If you want to read something that will help you stay focused on "Why You Should Make A Movie In The First Place", as well as give you lots of the information you need to actually succeed in making your movie, Michael Dean's book is the one you want.
Summary: Good info - but offensive content
Review: There is a lot of good information in this book - but it's overshadowed by one thing: I cannot get past Mr. Dean's arrogant attitude with regards to copyright infringement. He devotes a good couple of pages to the subject, and to me it destroys his credibility as an intelligent author. He basically takes the position that a) all Hollywood movies are crap, b) everyone working in the film and music industry is a fat cat, and c) because of these things, copywritten movies and music DESERVE to be illegally copied and disseminated over the internet. That movie studios and record companies just have to get used to it. That he is somehow entitled to see any movie that he wants for free, or listen to any CD he wants to for free, because the universe wants the free exchange of art and information. He mentions a friend of his who says something to the effect of "I'll stop copying software when they start selling it for $20 instead of $200" and "I'll stop copying DVDs when they sell them for cheaper". This is a destructive and narcissistic opinion, and it ignores the vast amounts of hard work and money needed for film and music production.
The truth is that when illegal copies of movies and music is made, it isn't really the executives that suffer. It's the artist (in the case of music) and it's the actors and skilled technicians (in the case of movies). Artists and actors receive royalties for every CD and DVD sold that they appear in. When a copy is made illegally and that CD or DVD isn't bought, the artist loses money. Not only do they lose money, but most industry artists' health benefits are tied to their income, so they get reduced health benefits as well. Ultimately, reduced income means that record companies can't represent as many artists, and movie studios can't make as many films. And ultimately that means that thousands of people lose their jobs. Not just a few fat cats that run the companies. Thousands of actors, writers, directors, cinematographers, editors, sound technicians, foley artists, production designers, musicians, digital compositors and so on lose work because of movie and music pirating.

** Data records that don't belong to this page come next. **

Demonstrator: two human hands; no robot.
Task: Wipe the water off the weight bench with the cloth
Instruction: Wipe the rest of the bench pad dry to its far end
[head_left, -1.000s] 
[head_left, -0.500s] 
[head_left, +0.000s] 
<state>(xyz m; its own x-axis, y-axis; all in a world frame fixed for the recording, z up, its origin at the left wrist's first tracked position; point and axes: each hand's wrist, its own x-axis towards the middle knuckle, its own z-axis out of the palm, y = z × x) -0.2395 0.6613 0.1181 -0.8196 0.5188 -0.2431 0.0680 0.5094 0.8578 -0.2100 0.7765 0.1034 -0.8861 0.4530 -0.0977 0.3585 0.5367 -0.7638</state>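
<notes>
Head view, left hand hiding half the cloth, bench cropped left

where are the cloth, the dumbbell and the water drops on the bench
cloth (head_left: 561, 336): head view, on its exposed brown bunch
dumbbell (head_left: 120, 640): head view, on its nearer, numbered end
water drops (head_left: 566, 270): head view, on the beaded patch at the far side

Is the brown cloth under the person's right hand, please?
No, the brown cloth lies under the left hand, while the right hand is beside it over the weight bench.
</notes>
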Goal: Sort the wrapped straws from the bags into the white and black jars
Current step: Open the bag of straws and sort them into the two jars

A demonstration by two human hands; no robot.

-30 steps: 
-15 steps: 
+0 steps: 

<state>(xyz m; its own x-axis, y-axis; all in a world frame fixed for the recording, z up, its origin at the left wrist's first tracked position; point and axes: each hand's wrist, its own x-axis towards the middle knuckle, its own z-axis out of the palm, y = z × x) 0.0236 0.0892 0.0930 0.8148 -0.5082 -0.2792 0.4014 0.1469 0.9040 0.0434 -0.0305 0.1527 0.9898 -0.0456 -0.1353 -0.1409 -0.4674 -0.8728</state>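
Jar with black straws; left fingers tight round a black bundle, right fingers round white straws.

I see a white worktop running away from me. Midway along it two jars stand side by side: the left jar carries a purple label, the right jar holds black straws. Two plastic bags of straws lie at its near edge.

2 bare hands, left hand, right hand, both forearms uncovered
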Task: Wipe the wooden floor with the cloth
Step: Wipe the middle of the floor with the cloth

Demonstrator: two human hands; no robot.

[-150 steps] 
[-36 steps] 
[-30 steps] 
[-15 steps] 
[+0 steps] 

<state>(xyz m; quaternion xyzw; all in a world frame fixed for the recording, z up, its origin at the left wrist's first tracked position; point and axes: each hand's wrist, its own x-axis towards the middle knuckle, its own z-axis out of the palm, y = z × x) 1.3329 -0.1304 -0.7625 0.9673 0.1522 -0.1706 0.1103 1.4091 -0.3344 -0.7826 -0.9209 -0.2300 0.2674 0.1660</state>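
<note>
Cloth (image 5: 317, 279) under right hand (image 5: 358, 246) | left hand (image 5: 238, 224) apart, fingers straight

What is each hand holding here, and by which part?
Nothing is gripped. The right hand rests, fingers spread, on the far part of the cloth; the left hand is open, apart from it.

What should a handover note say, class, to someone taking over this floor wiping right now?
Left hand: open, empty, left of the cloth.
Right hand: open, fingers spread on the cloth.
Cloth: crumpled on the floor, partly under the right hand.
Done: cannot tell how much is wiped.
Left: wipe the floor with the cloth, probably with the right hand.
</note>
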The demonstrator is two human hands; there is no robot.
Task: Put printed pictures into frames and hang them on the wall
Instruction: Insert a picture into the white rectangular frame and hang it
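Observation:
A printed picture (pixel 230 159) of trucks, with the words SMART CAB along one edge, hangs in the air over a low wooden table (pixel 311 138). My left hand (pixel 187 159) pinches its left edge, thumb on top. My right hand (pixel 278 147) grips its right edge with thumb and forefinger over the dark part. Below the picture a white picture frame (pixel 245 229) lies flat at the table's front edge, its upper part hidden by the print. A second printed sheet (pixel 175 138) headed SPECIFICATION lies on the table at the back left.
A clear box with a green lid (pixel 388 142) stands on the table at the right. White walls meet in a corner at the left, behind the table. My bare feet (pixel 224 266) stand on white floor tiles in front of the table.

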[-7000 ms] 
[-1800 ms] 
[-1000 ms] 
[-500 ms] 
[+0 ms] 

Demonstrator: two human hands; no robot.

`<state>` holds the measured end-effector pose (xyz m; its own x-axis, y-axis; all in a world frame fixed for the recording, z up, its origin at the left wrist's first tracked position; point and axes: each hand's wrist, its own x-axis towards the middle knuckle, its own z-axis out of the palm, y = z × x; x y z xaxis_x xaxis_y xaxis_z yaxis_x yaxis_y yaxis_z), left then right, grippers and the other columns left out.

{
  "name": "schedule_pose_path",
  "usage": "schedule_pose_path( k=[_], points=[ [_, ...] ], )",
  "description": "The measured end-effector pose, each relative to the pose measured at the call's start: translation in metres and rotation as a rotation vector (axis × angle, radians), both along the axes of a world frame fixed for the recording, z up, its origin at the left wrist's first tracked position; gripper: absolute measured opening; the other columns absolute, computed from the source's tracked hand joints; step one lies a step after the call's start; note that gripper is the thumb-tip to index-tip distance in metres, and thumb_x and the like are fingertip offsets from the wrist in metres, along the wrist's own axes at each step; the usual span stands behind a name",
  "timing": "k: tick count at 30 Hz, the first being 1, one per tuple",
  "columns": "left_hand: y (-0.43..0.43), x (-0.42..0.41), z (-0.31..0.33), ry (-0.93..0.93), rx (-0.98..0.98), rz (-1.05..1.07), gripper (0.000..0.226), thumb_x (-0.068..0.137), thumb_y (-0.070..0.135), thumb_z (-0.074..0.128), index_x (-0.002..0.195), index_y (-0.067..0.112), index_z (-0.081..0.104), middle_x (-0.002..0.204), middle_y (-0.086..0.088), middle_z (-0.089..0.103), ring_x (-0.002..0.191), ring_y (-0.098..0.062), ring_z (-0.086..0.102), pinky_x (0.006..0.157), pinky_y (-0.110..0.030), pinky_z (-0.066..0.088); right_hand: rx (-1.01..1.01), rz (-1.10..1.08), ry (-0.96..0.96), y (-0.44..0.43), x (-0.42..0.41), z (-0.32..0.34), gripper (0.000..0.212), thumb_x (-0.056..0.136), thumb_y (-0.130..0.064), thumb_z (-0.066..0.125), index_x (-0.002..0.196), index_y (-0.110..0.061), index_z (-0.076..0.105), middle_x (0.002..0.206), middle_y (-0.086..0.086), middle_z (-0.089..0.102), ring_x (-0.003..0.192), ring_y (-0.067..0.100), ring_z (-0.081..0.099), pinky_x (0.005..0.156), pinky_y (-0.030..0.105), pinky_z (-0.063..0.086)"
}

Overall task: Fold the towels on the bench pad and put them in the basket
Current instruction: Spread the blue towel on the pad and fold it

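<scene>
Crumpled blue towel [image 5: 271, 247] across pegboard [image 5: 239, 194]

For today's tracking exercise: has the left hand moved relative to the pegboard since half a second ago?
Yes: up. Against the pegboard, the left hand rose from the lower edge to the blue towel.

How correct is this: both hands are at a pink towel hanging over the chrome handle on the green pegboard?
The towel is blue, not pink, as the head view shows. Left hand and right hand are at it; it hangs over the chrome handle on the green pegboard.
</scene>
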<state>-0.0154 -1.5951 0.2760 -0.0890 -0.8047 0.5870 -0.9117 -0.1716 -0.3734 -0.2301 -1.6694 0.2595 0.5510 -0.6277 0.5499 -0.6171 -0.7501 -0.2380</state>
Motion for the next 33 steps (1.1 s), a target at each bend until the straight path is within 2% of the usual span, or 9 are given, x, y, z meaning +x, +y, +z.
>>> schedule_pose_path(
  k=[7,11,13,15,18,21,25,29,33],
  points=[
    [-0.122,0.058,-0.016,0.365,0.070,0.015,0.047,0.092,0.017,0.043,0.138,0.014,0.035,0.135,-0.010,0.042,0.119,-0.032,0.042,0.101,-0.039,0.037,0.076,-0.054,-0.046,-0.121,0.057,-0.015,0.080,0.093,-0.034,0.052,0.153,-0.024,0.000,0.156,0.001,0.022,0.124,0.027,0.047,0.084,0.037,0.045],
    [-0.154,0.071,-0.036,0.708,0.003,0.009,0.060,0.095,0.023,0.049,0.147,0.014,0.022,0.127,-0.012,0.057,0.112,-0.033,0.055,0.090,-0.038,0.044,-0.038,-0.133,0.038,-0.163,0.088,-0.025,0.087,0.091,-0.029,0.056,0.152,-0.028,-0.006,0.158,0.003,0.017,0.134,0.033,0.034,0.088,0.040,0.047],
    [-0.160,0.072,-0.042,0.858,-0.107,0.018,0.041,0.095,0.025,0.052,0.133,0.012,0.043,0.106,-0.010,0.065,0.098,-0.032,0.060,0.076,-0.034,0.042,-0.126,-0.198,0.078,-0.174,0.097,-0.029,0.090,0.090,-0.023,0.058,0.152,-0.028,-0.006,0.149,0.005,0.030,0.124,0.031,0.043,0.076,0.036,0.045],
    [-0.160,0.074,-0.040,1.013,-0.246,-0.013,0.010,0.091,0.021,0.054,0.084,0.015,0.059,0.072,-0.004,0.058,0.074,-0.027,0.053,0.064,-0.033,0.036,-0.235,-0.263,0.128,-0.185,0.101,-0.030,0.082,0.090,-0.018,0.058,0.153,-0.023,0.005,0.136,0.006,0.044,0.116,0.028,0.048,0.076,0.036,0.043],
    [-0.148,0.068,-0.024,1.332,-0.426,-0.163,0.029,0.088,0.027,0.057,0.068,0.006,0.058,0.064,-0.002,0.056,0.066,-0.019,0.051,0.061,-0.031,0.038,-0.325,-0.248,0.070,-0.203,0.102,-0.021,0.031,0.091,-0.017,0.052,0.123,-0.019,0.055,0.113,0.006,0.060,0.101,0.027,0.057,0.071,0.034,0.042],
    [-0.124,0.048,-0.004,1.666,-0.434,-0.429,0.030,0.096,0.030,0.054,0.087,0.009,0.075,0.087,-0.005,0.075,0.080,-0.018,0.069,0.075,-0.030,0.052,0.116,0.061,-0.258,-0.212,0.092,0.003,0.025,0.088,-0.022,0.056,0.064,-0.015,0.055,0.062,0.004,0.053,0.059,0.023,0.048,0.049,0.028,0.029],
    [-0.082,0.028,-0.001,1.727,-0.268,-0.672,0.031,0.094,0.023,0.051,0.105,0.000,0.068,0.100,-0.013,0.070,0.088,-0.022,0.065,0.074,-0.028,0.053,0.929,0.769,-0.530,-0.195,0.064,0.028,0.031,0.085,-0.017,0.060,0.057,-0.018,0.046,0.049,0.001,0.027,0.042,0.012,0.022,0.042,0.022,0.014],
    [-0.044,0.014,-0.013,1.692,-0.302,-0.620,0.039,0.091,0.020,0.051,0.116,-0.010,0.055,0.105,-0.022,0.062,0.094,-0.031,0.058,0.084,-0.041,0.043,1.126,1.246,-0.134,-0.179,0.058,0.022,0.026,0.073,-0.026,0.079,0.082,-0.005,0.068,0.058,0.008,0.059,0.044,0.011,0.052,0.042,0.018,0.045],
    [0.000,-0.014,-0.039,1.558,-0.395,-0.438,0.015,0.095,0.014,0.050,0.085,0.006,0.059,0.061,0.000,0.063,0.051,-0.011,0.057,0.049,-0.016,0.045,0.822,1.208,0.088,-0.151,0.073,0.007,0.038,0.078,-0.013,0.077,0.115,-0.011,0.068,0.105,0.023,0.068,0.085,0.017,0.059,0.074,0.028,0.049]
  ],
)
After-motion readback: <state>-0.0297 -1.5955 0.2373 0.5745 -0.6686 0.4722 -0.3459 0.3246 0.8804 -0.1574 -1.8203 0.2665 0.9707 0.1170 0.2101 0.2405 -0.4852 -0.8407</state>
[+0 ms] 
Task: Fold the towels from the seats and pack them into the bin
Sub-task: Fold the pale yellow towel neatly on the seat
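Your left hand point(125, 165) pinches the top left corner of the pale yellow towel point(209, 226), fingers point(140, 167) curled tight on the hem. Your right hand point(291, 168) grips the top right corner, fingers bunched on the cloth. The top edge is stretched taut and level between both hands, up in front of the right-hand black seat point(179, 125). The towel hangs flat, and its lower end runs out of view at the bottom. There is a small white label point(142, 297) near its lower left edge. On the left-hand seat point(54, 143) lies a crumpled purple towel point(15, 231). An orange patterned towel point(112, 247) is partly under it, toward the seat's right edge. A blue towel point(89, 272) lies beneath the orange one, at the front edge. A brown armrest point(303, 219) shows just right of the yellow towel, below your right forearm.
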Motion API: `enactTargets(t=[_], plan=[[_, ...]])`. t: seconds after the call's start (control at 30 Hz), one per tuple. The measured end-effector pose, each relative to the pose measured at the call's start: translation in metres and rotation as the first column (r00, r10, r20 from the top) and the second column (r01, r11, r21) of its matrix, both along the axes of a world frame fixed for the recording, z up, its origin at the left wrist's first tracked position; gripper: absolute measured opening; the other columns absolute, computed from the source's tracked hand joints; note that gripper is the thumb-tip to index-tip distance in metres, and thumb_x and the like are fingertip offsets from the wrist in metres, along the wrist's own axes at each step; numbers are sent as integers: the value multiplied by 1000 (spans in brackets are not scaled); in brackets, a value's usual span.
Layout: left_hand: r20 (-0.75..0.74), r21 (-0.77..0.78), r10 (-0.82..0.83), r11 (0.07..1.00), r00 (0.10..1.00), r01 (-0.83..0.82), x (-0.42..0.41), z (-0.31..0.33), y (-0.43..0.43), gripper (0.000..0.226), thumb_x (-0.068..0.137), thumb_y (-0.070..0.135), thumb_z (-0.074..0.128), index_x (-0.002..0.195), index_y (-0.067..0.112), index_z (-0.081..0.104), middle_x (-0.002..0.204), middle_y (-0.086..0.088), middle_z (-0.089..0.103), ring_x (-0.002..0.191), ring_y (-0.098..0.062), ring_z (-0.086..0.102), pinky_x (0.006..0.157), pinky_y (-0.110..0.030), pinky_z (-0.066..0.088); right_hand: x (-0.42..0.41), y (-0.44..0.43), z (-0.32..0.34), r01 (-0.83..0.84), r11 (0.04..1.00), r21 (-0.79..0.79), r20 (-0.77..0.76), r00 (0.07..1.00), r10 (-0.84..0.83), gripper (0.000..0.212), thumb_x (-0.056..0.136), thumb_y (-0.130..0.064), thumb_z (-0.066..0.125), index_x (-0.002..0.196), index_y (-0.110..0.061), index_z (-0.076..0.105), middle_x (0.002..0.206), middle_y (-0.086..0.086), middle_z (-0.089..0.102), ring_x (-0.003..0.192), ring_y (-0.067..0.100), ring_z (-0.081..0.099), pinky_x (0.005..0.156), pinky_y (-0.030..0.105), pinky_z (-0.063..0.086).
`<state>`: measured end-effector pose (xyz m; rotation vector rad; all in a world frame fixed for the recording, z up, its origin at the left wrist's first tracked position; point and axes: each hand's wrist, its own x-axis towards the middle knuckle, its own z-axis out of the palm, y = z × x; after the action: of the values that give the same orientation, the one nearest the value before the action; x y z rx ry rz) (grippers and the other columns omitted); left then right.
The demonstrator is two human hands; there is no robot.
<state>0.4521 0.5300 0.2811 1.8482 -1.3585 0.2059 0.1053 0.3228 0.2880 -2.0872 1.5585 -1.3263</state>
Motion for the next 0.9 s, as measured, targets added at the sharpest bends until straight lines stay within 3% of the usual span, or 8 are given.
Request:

And what is even more ironic is that Mr. Dean knows the kind of work involved in making films because he made one himself - and SOLD it on the internet! I wonder if he would feel the same way if he poured his life savings into his film, hoping to make it back, only to find that he couldn't sell any copies because someone had posted it online. I wonder how he would feel about people photocopying his book and posting it online in it's entirety, in lieu of buying the book. Perhaps he doesn't care because perhaps he got a nice advance from his publisher. But if he were depending on the sale of his book as a form of income, I would tend to think he wouldn't have the same smug attitude that he has now.
Summary: Learn why it is D.I.Y. or Die
Review: I have had an off-again/on-again relationship with the idea that I can make a film. I went to film school, then I had to leave. I tried to find a career. And then, the creative muse struck. I began to take an interest in film again.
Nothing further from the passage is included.